Pour le patrimoine privé, la donation-partage reste un outil essentiel. Elle permet de figer la valeur des biens au moment de la donation, évitant ainsi des conflits entre héritiers lors de la succession. Les parents peuvent transmettre jusqu’à 100 000 euros par enfant en franchise d’impôt tous les 15 ans. Pour les petits-enfants, ce plafond est de 31 865 euros. Concernant les petits enfants justement, on peut également envisager d’effectuer une donation-partage transgénérationnelle avec l’accord de leurs parents.
"La donation-partage reste un outil essentiel"
Une autre stratégie intéressante est le démembrement de propriété, qui consiste à transmettre uniquement la nue-propriété tout en conservant l’usufruit. Cela réduit la valeur imposable des biens transmis, en fonction de l’âge du donateur. Par exemple, transmettre avec réserve d’usufruit avant 71 ans permet de maximiser l’avantage fiscal.
Enfin, le contrat de capitalisation est souvent sous-estimé. Contrairement à l’assurance-vie, il peut être transmis de son vivant, y compris en démembrement. Cela en fait un outil très souple pour anticiper la transmission.
Quelles sont les tendances que vous observez chez la nextgen en matière de gestion patrimoniale ?
La nouvelle génération se distingue par une approche plus numérique et plus engagée. Contrairement à leurs parents, qui préféraient souvent des placements traditionnels et prudents, les jeunes investisseurs s’intéressent davantage à des actifs diversifiés, comme les ETF ou les fonds à impact.
Nous constatons aussi une curiosité croissante pour des thématiques innovantes, comme les crypto-monnaies, même si ces actifs ne sont pas encore éligibles dans les enveloppes fiscales classiques. Par ailleurs, la nextgen accorde une grande importance à la transparence et à l’éthique dans ses choix d’investissement.
Comment anticipez-vous les besoins spécifiques de cette nouvelle génération dans votre accompagnement ?
Nous adaptons notre offre en proposant des solutions plus flexibles et évolutives. Par exemple, nous privilégions les contrats qui permettent un large choix de supports d’investissement, incluant des fonds responsables et des actifs plus dynamiques. Nous nous assurons également que nos outils soient compatibles avec une gestion 100 % numérique, car cette génération est habituée à la rapidité et à la fluidité des outils technologiques.
Un autre aspect important est la pédagogie. Il est essentiel d’expliquer simplement les mécanismes complexes, comme le démembrement ou les pactes d’actionnaires, pour que nos clients comprennent parfaitement les choix stratégiques effectués.
Quel rôle jouez-vous en tant qu’ingénieur patrimonial dans ce processus de transmission ?

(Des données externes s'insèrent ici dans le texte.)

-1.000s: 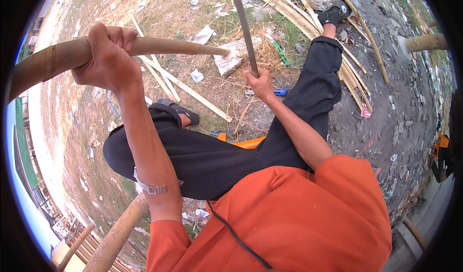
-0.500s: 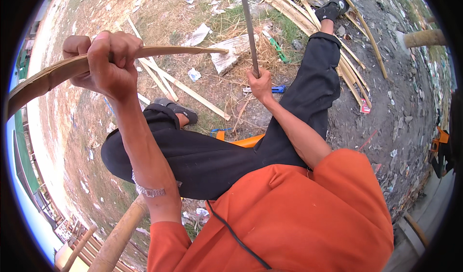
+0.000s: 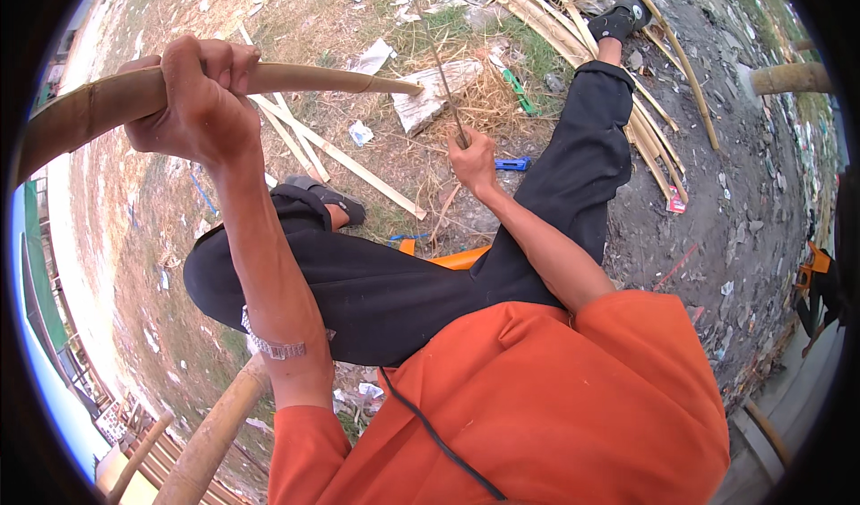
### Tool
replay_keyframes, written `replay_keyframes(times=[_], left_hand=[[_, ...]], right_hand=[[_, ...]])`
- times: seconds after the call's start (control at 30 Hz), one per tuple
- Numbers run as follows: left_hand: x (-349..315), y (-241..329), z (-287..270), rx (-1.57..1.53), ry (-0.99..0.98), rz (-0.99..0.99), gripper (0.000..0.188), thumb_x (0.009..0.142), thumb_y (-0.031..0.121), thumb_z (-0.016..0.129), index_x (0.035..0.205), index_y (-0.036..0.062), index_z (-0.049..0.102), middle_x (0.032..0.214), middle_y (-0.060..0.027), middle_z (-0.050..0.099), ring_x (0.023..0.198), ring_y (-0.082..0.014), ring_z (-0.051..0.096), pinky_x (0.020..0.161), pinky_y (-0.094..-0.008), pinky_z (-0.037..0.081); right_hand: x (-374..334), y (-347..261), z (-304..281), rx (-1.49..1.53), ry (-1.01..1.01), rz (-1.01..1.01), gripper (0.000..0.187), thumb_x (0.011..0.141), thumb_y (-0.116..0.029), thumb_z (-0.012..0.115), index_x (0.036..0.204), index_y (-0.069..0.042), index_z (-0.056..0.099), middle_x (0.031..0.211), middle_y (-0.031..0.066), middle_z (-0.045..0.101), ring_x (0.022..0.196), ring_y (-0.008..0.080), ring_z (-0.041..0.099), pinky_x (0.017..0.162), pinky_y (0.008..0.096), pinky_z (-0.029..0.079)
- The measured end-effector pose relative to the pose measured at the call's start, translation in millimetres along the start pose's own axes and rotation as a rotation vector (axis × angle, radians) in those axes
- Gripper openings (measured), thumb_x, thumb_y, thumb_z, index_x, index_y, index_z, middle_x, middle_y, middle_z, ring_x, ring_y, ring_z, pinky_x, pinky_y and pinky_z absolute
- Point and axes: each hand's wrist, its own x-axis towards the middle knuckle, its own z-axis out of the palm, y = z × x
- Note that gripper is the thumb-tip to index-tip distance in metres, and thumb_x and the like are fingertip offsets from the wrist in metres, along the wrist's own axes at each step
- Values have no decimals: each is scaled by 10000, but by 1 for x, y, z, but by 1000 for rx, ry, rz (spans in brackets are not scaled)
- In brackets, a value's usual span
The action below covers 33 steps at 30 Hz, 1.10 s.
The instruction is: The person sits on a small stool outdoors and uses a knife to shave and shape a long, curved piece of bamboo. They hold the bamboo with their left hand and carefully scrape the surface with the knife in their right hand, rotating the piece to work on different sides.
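Note:
My left hand (image 3: 199, 102) is wrapped round a long bamboo length (image 3: 309, 78), raised at the left. Its thin far end meets a pale, rough block (image 3: 436, 98) on the ground; its thick part runs out past the left rim. In the middle, my right hand (image 3: 473, 159) grips a long-bladed knife (image 3: 445, 81) by the handle. The blade points away from me and shows nearly edge-on, so it looks like a thin line. It passes in front of the block, near the bamboo's tip but to its right.
Split bamboo strips (image 3: 345, 160) lie beyond my left foot, and more strips (image 3: 649, 138) beside my right leg. A blue object (image 3: 512, 164) and a green one (image 3: 518, 91) are on the ground. An orange seat (image 3: 461, 259) shows beneath me. Thick bamboo poles (image 3: 215, 429) stand at lower left.
The bamboo has turned in my left hand, its rounded outer face now showing. My right hand has shifted slightly left, and the knife blade has tipped left and turned edge-on.

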Motion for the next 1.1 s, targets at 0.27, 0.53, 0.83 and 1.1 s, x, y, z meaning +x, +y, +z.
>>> replay_keyframes(times=[0.27,0.53,0.83,1.1], left_hand=[[0,0,3,8,31,-22,244,734,-117,512,642,50,359,489,-53,431,403,-104,419,366,-253,346],[-4,7,13,52,123,18,204,745,-86,533,616,11,407,505,-69,461,401,-114,437,373,-258,362],[-6,6,13,114,153,-2,205,759,-79,520,663,23,370,502,-49,413,406,-115,398,385,-267,344],[-1,6,12,52,164,-19,160,746,-74,543,637,-34,432,521,-92,489,415,-122,456,370,-261,361]], right_hand=[[3,-1,-18,-190,-122,205,308,737,-262,597,771,41,642,729,259,640,742,367,641,705,442,473],[3,34,15,-189,-315,408,280,737,-234,593,603,10,561,494,89,521,378,171,452,378,316,328],[-1,-73,-26,88,-31,-63,253,723,-215,600,632,19,571,572,144,570,524,242,544,523,366,415],[10,51,2,-310,-262,325,372,719,-216,556,795,141,627,737,284,632,740,339,663,714,422,507]])
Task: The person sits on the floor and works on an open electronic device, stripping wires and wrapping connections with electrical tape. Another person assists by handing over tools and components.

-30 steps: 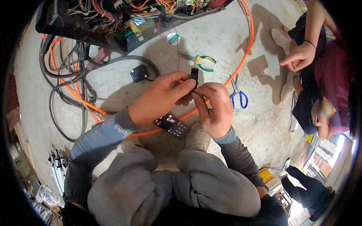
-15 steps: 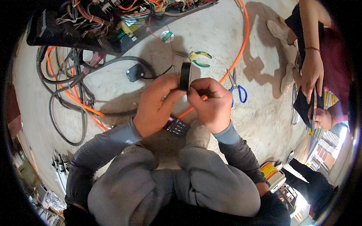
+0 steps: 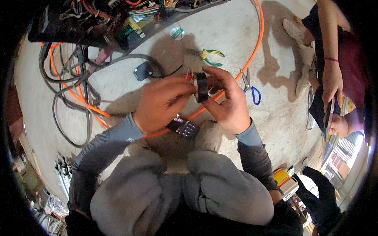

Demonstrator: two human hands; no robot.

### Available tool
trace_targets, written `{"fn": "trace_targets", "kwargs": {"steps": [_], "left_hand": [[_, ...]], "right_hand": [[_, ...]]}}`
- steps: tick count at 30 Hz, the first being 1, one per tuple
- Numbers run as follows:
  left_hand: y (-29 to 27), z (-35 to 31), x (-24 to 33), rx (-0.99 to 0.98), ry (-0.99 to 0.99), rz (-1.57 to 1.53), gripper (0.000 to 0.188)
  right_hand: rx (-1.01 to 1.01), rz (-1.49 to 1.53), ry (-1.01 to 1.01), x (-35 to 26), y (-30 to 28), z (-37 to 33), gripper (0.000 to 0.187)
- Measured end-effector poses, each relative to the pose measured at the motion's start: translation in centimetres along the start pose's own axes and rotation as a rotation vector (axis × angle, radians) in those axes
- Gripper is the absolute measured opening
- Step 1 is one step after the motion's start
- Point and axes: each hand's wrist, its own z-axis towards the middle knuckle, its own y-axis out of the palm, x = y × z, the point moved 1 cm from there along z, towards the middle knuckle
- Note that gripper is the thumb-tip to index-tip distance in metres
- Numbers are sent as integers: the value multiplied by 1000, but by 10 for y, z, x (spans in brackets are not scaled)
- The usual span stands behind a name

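Observation:
Above my knees, both hands are at a roll of black electrical tape (image 3: 202,87), held on edge. My right hand (image 3: 230,103) is closed round it, the thumb below and the fingers curled behind. From the other side my left hand (image 3: 163,103) has its fingers bent together, tips at the roll's opening; slight blur veils the exact grip. Just beyond the fingers, thin coloured wire ends (image 3: 188,74) come off a black cable leading to a small black box (image 3: 142,71). Past them on the floor lie green-and-yellow-handled pliers (image 3: 212,58). Blue-handled scissors (image 3: 252,91) lie right of my right hand.
An opened black machine housing full of wires (image 3: 134,25) stands at the far left. Black and orange cables (image 3: 75,90) coil below it. An orange cable (image 3: 258,43) crosses the floor. A phone-like dark device (image 3: 183,128) lies by my shoe. Another person's arm (image 3: 332,74) is at right.
The tape roll has shifted slightly right and turned. My right hand has gone from pinching at its edge to wrapping round it, while my left fingers have moved to its side.

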Motion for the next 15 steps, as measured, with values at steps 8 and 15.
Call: {"fn": "trace_targets", "kwargs": {"steps": [8,15], "left_hand": [[-1,2,9,33,-184,33,28],[9,-4,-2,169,-375,-266,43]], "right_hand": [[-4,150,122,-29,3,-5,56],[76,48,62,-20,11,-1,28]]}}
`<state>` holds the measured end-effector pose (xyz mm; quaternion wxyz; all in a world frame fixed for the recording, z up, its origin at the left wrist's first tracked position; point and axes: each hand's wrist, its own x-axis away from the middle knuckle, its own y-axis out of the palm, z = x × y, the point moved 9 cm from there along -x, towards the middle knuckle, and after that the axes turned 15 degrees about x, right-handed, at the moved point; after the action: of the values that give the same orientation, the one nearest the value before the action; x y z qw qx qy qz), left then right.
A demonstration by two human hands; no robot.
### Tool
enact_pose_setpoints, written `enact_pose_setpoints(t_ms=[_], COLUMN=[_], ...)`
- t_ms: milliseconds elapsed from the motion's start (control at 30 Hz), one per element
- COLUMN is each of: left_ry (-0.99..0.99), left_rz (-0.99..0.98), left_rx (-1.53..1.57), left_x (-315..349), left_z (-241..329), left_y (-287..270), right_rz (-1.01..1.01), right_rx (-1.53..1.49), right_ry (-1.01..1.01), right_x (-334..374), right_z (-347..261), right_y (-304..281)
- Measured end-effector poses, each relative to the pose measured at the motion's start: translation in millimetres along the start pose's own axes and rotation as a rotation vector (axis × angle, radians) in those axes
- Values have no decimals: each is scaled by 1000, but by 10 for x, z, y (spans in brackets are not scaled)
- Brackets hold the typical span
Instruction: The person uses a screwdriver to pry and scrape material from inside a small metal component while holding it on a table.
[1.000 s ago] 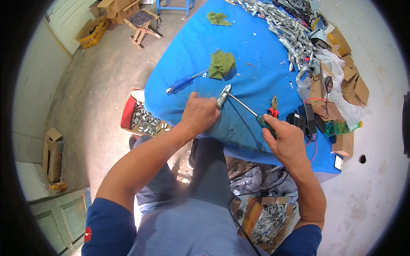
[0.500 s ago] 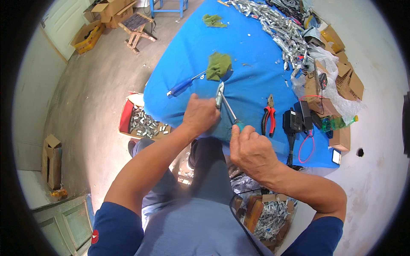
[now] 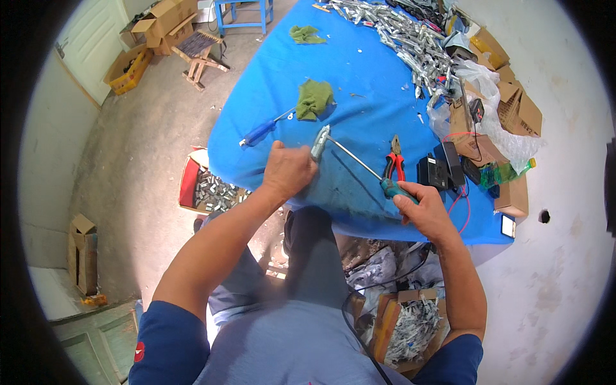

Je me vois comme un chef d’orchestre. Mon rôle est de coordonner les différents acteurs impliqués dans la transmission : notaires, avocats fiscalistes, comptables, et bien sûr les conseillers en gestion de patrimoine qui sont en contact direct avec les clients.
Je m’assure que toutes les étapes soient parfaitement alignées : de la conception de la stratégie patrimoniale à sa mise en œuvre, en passant par la rédaction des documents juridiques. Mon objectif est d’offrir une solution sur mesure, en tenant compte des besoins présents tout en anticipant les éventuelles évolutions réglementaires.
Avez-vous ressenti une pression particulière liée aux enjeux de votre métier ?
Il est vrai que les montages que nous mettons en place peuvent avoir des conséquences à long terme, parfois sur plusieurs décennies. Mais cette responsabilité est aussi une source de motivation. Nous faisons tout pour que chaque stratégie soit solide et adaptable, même si les besoins ou le contexte évoluent.
Enfin, je trouve gratifiant de voir que les familles que nous accompagnons nous font confiance sur plusieurs générations. Cela nous pousse à rester à la pointe des outils et des stratégies pour répondre à leurs attentes de manière toujours plus précise.